▸ THE TASK
Isolate every line in the records below with "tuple" in it.

------------------------------------

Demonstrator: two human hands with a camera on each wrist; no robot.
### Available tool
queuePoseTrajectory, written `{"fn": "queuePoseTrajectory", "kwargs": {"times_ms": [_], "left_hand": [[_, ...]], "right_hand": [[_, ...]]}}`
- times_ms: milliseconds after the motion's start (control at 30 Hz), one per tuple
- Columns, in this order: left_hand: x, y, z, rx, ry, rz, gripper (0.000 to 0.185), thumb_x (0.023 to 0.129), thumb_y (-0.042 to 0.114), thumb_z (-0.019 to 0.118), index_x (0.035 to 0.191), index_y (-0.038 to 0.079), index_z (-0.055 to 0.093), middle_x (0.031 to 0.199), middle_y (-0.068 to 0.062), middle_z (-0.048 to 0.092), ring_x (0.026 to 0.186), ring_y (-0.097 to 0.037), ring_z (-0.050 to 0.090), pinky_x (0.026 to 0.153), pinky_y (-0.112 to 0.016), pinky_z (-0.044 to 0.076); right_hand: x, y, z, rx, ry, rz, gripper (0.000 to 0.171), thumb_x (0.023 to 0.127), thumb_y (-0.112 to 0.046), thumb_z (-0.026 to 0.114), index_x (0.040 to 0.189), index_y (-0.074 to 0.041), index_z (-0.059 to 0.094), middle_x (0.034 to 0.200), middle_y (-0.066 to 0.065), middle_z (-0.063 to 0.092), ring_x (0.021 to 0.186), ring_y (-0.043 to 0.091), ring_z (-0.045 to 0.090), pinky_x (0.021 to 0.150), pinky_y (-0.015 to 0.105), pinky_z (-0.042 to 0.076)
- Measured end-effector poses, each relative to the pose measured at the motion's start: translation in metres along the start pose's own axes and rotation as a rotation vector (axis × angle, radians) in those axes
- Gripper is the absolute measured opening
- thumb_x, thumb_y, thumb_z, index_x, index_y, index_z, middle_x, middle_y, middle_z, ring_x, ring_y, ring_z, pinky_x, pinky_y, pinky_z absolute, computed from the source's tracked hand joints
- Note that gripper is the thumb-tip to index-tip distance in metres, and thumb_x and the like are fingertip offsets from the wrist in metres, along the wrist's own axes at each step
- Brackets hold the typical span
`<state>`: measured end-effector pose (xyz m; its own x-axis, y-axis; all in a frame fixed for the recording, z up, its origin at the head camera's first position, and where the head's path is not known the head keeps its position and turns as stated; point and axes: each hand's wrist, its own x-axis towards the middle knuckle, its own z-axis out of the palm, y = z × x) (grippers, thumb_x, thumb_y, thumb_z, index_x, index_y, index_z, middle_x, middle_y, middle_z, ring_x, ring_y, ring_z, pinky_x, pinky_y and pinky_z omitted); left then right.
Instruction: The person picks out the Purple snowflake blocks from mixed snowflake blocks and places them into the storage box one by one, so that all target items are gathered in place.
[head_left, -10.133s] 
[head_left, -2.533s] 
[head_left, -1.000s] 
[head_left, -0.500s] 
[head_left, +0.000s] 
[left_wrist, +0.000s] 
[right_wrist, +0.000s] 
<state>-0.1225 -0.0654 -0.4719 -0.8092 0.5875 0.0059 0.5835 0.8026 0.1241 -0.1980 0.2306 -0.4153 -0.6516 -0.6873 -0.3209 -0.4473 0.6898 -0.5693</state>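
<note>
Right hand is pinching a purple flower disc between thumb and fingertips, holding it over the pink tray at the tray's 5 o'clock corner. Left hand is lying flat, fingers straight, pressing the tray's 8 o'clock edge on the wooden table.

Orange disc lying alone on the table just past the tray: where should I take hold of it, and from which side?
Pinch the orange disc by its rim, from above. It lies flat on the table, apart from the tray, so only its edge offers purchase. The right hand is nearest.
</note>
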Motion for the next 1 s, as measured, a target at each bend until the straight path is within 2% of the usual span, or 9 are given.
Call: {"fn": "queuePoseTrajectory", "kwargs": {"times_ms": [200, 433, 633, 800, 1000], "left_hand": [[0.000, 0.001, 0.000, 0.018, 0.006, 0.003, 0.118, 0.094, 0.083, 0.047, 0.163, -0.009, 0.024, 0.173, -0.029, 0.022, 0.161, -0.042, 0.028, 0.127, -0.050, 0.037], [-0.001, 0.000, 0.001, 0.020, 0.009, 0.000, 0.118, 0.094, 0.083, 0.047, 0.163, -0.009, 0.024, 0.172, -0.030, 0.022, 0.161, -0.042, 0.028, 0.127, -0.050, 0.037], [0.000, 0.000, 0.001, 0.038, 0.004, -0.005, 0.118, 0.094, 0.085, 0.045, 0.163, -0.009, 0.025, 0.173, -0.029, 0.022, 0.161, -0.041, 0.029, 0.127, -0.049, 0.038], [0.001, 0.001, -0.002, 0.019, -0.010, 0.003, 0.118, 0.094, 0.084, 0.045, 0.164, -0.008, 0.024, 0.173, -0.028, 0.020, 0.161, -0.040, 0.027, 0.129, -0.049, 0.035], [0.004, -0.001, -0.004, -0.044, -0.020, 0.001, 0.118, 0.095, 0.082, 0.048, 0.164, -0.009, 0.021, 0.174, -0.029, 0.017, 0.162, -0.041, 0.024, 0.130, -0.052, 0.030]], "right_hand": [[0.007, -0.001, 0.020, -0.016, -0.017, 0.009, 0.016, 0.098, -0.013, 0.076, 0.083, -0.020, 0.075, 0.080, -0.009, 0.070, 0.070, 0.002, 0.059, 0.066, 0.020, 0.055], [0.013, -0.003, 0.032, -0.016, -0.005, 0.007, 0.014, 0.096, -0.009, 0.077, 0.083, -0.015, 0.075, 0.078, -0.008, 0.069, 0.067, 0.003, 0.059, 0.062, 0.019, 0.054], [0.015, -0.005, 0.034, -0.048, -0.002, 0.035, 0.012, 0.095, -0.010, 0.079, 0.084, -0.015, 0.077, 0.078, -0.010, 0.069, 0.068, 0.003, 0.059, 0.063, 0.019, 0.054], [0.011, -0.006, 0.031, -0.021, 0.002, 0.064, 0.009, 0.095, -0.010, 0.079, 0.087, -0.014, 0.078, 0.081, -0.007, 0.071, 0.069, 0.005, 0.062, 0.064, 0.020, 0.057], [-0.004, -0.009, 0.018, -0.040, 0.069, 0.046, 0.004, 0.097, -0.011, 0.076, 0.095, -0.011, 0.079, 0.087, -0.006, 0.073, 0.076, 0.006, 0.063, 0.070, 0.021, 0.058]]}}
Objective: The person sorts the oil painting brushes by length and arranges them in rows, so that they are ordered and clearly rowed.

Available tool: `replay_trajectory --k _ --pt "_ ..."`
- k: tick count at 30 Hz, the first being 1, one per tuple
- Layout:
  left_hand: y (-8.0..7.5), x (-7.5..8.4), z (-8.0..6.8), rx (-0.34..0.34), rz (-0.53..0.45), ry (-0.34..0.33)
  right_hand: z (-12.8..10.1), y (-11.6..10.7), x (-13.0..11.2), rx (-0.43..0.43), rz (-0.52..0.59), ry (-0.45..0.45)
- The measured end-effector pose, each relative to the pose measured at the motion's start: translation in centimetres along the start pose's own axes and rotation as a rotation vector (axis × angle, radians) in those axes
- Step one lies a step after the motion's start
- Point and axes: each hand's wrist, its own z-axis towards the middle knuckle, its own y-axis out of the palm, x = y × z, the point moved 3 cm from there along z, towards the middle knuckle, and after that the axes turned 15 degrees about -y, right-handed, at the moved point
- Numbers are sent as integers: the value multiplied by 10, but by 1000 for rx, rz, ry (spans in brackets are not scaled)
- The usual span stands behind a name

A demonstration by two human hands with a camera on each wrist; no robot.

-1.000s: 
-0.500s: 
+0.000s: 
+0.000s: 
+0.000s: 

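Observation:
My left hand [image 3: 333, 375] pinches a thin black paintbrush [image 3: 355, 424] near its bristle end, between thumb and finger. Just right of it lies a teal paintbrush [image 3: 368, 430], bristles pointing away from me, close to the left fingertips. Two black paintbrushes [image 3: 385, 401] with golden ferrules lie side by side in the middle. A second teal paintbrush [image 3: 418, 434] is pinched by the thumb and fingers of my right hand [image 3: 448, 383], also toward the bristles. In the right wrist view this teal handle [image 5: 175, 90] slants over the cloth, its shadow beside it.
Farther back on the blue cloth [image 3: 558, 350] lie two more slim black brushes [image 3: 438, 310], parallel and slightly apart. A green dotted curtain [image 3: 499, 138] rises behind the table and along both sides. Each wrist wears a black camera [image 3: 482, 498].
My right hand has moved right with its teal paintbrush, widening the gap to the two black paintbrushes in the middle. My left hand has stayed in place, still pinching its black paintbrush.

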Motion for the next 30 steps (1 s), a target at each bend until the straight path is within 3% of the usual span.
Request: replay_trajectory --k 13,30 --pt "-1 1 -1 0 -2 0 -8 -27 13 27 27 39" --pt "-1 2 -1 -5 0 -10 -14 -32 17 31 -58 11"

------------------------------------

▸ ANSWER AREA
- times_ms: milliseconds after the motion's start (control at 30 Hz), one per tuple
- k: tick count at 30 Hz, the first being 1, one per tuple

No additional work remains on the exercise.